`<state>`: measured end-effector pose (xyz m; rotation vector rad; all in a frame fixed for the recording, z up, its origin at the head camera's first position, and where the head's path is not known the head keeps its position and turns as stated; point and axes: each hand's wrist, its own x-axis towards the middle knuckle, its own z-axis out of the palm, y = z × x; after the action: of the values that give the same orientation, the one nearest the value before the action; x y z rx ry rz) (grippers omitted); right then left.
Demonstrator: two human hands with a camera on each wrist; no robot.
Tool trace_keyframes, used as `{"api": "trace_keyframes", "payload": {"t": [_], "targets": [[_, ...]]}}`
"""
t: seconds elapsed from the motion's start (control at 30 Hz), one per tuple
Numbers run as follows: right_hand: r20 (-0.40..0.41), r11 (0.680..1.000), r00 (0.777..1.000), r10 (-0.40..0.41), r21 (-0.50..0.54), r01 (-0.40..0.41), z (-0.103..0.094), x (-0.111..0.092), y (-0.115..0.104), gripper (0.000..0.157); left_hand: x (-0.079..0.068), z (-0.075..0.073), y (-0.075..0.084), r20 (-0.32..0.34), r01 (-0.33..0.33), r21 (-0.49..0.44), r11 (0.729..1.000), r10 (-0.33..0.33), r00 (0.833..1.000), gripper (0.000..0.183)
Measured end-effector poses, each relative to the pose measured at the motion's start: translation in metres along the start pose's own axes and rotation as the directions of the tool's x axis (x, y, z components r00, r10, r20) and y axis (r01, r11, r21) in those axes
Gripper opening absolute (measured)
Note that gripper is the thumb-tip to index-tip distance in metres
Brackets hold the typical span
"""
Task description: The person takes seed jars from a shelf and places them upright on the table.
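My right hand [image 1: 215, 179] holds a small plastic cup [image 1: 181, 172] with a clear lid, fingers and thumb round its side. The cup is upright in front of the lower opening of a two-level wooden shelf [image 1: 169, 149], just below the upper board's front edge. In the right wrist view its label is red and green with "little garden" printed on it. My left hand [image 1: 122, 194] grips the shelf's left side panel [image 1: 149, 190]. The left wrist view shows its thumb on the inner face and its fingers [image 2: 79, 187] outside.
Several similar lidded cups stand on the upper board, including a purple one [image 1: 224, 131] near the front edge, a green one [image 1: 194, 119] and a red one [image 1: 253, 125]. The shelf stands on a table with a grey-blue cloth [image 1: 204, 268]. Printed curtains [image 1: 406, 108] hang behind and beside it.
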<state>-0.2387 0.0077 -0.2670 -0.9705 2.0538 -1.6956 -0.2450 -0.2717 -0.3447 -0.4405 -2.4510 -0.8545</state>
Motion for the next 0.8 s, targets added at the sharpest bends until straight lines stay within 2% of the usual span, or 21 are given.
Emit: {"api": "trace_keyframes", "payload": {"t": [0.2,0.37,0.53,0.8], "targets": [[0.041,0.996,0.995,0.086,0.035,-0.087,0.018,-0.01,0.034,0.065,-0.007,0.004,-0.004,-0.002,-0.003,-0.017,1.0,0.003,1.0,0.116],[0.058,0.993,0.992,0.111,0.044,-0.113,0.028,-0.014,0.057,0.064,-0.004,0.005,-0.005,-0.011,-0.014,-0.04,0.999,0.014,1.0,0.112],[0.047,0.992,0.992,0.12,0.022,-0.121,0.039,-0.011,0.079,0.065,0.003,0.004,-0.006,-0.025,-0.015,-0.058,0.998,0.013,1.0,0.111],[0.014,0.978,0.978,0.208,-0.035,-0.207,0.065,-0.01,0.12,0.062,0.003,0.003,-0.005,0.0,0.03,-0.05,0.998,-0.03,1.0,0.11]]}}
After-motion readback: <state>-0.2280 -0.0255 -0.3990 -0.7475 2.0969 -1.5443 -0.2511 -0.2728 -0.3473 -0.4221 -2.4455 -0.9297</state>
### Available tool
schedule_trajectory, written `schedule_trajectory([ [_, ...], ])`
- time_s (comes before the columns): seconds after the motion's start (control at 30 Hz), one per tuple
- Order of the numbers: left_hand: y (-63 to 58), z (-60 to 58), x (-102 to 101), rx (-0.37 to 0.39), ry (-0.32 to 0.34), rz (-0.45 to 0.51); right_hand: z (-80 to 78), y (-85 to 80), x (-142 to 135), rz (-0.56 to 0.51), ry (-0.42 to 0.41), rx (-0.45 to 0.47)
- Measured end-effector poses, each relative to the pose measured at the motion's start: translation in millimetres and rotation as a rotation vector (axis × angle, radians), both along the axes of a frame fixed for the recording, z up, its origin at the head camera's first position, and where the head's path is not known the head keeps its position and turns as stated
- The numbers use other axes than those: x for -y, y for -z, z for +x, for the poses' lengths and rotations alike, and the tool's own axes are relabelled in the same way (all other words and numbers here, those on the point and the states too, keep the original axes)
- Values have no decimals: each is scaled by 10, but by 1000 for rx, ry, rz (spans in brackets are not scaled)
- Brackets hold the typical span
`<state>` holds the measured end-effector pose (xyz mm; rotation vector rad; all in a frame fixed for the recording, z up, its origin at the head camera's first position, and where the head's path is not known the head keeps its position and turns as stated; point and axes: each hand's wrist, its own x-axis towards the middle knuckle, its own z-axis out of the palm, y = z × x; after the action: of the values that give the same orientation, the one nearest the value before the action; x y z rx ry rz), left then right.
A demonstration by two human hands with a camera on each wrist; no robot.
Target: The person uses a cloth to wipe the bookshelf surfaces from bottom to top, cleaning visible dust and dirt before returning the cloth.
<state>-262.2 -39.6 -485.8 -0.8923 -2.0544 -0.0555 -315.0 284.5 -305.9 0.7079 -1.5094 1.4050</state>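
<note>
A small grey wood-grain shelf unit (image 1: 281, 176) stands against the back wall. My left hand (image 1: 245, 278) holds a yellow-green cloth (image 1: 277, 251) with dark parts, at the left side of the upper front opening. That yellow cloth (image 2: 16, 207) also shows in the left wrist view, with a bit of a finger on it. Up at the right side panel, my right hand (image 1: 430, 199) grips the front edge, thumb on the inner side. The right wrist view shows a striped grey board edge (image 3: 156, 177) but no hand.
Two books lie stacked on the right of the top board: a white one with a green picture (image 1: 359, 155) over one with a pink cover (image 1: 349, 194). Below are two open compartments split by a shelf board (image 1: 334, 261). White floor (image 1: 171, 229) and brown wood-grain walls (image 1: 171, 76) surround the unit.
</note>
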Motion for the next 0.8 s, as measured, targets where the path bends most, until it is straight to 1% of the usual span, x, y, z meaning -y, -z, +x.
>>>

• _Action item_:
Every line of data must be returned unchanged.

• _Exercise response_:
`<state>`: measured end-effector pose (xyz m; rotation vector rad; all in a frame fixed for the recording, z up, its origin at the head camera's first position, and where the head's path is not known the head keeps its position and turns as stated; point and axes: each hand's wrist, its own x-axis towards the middle knuckle, its own z-axis out of the palm, y = z × x; after the action: of the values that give the same orientation, the one nearest the value before the action; x y z rx ry rz) (grippers omitted); right then left.
Demonstrator: two human hands with a camera on each wrist; no robot.
Tool trace_keyframes, used as `{"api": "trace_keyframes", "payload": {"t": [_], "targets": [[_, ...]]}}`
"""
t: seconds elapsed from the motion's start (control at 30 Hz), one per tuple
Numbers run as follows: right_hand: r20 (-0.40..0.41), r11 (0.680..1.000), r00 (0.777..1.000), r10 (-0.40..0.41), r21 (-0.50..0.54), r01 (-0.40..0.41), z (-0.103..0.094), x (-0.111..0.092), y (-0.115..0.104), gripper (0.000..0.157); left_hand: x (-0.079..0.068), z (-0.075..0.073), y (-0.075..0.084), r20 (-0.32..0.34), r01 (-0.33..0.33), r21 (-0.49..0.44), r11 (0.729..1.000), r10 (-0.33..0.33), r00 (0.833..1.000), gripper (0.000..0.183)
Measured end-effector poses, each relative to the pose measured at the motion's start: translation in metres along the start pose's own axes and rotation as the directions of the tool's x axis (x, y, z components r00, r10, r20) and y axis (r01, r11, r21) in those axes
Gripper opening absolute (measured)
Note that gripper is the thumb-tip to index-tip distance in metres
Brackets hold the typical span
"""
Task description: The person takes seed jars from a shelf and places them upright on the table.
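My right hand [image 1: 215, 179] holds a small plastic cup [image 1: 181, 172] with a clear lid, fingers and thumb round its side. The cup is upright in front of the lower opening of a two-level wooden shelf [image 1: 169, 149], just below the upper board's front edge. In the right wrist view its label is red and green with "little garden" printed on it. My left hand [image 1: 122, 194] grips the shelf's left side panel [image 1: 149, 190]. The left wrist view shows its thumb on the inner face and its fingers [image 2: 79, 187] outside.
Several similar lidded cups stand on the upper board, including a purple one [image 1: 224, 131] near the front edge, a green one [image 1: 194, 119] and a red one [image 1: 253, 125]. The shelf stands on a table with a grey-blue cloth [image 1: 204, 268]. Printed curtains [image 1: 406, 108] hang behind and beside it.
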<state>-0.2387 0.0077 -0.2670 -0.9705 2.0538 -1.6956 -0.2450 -0.2717 -0.3447 -0.4405 -2.4510 -0.8545</state>
Motion for the next 0.8 s, targets added at the sharpest bends until straight lines stay within 2% of the usual span, or 21 are given.
Emit: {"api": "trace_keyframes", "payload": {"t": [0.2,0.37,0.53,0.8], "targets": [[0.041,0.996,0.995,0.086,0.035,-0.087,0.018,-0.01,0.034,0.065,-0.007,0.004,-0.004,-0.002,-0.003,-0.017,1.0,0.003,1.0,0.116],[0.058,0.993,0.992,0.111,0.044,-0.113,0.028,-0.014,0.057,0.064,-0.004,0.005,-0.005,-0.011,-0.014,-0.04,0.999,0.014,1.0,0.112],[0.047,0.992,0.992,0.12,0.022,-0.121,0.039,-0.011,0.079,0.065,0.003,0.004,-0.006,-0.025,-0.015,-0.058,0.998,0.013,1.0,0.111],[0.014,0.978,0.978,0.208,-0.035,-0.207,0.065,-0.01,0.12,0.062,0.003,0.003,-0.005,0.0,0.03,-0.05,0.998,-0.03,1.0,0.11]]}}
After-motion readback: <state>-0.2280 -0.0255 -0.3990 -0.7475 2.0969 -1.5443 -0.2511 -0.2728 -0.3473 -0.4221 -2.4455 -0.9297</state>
### Available tool
schedule_trajectory, written `schedule_trajectory([ [_, ...], ])`
- time_s (comes before the columns): seconds after the motion's start (control at 30 Hz), one per tuple
- Order of the numbers: left_hand: y (-63 to 58), z (-60 to 58), x (-102 to 101), rx (-0.37 to 0.39), ry (-0.32 to 0.34), rz (-0.45 to 0.51); right_hand: z (-80 to 78), y (-85 to 80), x (-142 to 135), rz (-0.56 to 0.51), ry (-0.42 to 0.41), rx (-0.45 to 0.47)
- Measured end-effector poses, each relative to the pose measured at the motion's start: translation in millimetres and rotation as a rotation vector (axis × angle, radians), both along the axes of a frame fixed for the recording, z up, its origin at the head camera's first position, and where the head's path is not known the head keeps its position and turns as stated
- The numbers use other axes than those: x for -y, y for -z, z for +x, for the poses' lengths and rotations alike, and the tool's own axes are relabelled in the same way (all other words and numbers here, those on the point and the states too, keep the original axes)
- Values have no decimals: each is scaled by 10, but by 1000 for rx, ry, rz (spans in brackets are not scaled)
- Brackets hold the typical span
`<state>` holds the measured end-effector pose (xyz mm; rotation vector rad; all in a frame fixed for the recording, z up, its origin at the head camera's first position, and where the head's path is not known the head keeps its position and turns as stated; point and axes: each hand's wrist, its own x-axis towards the middle knuckle, its own z-axis out of the palm, y = z × x; after the action: of the values that give the same orientation, the one nearest the value before the action; x y z rx ry rz), left then right.
A demonstration by two human hands with a camera on each wrist; no robot.
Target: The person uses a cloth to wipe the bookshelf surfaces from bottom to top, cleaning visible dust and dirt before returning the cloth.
<state>-262.2 -39.6 -485.8 -0.8923 -2.0544 -0.0555 -315.0 284.5 -305.9 0.7079 -1.5094 1.4050</state>
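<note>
A small grey wood-grain shelf unit (image 1: 281, 176) stands against the back wall. My left hand (image 1: 245, 278) holds a yellow-green cloth (image 1: 277, 251) with dark parts, at the left side of the upper front opening. That yellow cloth (image 2: 16, 207) also shows in the left wrist view, with a bit of a finger on it. Up at the right side panel, my right hand (image 1: 430, 199) grips the front edge, thumb on the inner side. The right wrist view shows a striped grey board edge (image 3: 156, 177) but no hand.
Two books lie stacked on the right of the top board: a white one with a green picture (image 1: 359, 155) over one with a pink cover (image 1: 349, 194). Below are two open compartments split by a shelf board (image 1: 334, 261). White floor (image 1: 171, 229) and brown wood-grain walls (image 1: 171, 76) surround the unit.
</note>
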Motion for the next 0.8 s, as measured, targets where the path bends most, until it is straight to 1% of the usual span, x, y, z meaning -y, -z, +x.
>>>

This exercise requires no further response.